What makes muscles grow? Brad Schoenfeld, author of The MAX Muscle Plan, answers this big question in our new, exclusive Burn the Fat Blog interview with Tom Venuto… Read on to discover what the latest research says about the mechanisms of muscle growth, how much hormones really affect the muscle building process, how to use periodization to gain the most muscle in the least time while avoiding injury and overtraining. plus much more…

*Tom Venuto:* Brad, congratulations on your new Book the MAX muscle plan. When i first read it, I was surprised (pleasantly so), because knowing you are one of the top experts in the research and science side of the exercise game, I guess I was expecting something very science and theory-heavy…

But when I started flipping through the pages, I saw that almost your entire book is a practical, step by step program for gaining muscle. You give the theory very quickly and succinctly in chapters one and two and then you’re right to the program – exercises, sets, reps, schedule and even exercise photos. What made you decide to create it this way?

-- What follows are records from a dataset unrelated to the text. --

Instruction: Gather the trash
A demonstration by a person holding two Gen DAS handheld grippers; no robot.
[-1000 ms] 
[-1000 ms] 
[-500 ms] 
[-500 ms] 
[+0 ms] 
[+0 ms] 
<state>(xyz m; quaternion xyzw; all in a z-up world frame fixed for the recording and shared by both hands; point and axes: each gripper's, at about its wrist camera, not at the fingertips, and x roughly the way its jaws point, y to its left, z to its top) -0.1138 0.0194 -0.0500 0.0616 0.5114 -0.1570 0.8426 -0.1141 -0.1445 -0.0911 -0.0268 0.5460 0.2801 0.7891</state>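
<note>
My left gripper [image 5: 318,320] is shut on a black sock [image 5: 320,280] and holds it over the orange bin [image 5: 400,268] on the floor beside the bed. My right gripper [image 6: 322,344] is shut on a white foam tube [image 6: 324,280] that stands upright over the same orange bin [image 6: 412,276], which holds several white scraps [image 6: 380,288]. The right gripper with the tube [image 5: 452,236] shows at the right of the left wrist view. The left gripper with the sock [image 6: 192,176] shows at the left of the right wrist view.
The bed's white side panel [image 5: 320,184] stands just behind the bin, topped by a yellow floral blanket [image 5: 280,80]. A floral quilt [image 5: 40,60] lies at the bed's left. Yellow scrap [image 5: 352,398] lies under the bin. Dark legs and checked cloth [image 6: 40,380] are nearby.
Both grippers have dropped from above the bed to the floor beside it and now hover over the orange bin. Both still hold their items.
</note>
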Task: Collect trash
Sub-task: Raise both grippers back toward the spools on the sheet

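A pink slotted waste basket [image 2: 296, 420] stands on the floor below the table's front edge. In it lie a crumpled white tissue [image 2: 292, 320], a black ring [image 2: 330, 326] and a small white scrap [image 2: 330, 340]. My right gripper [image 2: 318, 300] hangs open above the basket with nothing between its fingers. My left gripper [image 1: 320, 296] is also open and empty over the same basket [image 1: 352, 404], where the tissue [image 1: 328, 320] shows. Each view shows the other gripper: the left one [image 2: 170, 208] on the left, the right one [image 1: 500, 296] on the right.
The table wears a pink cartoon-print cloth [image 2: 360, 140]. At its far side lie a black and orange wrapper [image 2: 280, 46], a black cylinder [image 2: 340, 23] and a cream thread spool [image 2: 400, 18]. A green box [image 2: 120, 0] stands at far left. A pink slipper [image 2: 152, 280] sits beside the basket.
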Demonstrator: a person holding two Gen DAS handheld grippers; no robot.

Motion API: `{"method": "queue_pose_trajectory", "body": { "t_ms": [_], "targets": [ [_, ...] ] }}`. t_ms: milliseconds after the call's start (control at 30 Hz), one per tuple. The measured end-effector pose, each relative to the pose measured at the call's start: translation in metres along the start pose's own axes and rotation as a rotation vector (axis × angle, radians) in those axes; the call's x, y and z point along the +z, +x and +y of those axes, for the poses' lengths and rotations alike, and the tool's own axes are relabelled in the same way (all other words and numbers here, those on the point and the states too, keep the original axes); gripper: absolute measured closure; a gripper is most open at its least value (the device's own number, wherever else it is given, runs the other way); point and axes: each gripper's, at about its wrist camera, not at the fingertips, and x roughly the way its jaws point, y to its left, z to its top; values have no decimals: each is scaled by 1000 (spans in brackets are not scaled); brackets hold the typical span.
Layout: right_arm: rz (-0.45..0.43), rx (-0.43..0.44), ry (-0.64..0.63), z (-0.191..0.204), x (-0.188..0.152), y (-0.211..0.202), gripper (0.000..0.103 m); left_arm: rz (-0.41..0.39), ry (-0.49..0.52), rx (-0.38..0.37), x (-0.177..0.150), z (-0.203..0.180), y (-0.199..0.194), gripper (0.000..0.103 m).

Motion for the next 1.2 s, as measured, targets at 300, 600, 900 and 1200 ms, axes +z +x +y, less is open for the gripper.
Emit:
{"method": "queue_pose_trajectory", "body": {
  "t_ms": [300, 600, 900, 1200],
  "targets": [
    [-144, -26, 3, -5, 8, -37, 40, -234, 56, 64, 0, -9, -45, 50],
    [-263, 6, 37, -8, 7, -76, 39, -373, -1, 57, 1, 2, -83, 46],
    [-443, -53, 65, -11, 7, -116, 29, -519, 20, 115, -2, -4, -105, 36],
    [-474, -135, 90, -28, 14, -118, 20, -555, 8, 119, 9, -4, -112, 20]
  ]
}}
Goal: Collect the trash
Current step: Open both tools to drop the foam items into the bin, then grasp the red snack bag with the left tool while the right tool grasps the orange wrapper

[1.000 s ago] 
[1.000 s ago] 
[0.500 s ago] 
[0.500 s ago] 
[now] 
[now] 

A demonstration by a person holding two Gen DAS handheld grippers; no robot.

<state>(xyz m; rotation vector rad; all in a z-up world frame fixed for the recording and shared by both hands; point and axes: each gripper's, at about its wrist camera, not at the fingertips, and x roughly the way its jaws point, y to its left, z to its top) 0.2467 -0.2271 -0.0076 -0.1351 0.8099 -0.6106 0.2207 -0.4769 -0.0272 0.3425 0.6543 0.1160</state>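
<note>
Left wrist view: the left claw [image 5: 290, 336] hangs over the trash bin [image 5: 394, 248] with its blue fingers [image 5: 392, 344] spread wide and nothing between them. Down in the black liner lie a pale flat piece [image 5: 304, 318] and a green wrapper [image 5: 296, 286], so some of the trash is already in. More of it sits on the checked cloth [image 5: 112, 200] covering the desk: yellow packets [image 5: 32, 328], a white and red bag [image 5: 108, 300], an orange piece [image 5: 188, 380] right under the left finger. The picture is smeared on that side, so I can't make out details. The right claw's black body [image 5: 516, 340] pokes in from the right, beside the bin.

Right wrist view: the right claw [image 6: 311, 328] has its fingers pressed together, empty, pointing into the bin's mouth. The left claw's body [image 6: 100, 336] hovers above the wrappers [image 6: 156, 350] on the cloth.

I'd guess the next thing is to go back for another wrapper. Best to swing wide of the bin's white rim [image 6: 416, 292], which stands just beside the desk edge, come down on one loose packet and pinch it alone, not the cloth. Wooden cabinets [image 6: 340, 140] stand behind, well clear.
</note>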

*Brad Schoenfeld:* First, thanks for the nice feedback about the book as well as inviting me to do this interview, Tom. I have great respect for the work you do as well as your commitment to staying on top of the research. So coming from you, the comments are particularly meaningful.

As for your question, The MAX Muscle Plan is a consumer-oriented book. As such, I did not want to bog it down with a lot of technical info. I figured that readers are primarily looking for practical information on how to get results and therefore spent the majority of the book focusing on mapping out the routines, including the requisite sets, reps, exercises and other variables. That said, I felt it was important to at least cover the scientific aspect as this forms the basis of the routine.

Further, a certain amount of science is necessary to provide readers with the ability to tailor the routine to their individual needs – something that’s essential to any exercise regimen. I did my best not to get too “sciencey” and I’m glad that it came across as such.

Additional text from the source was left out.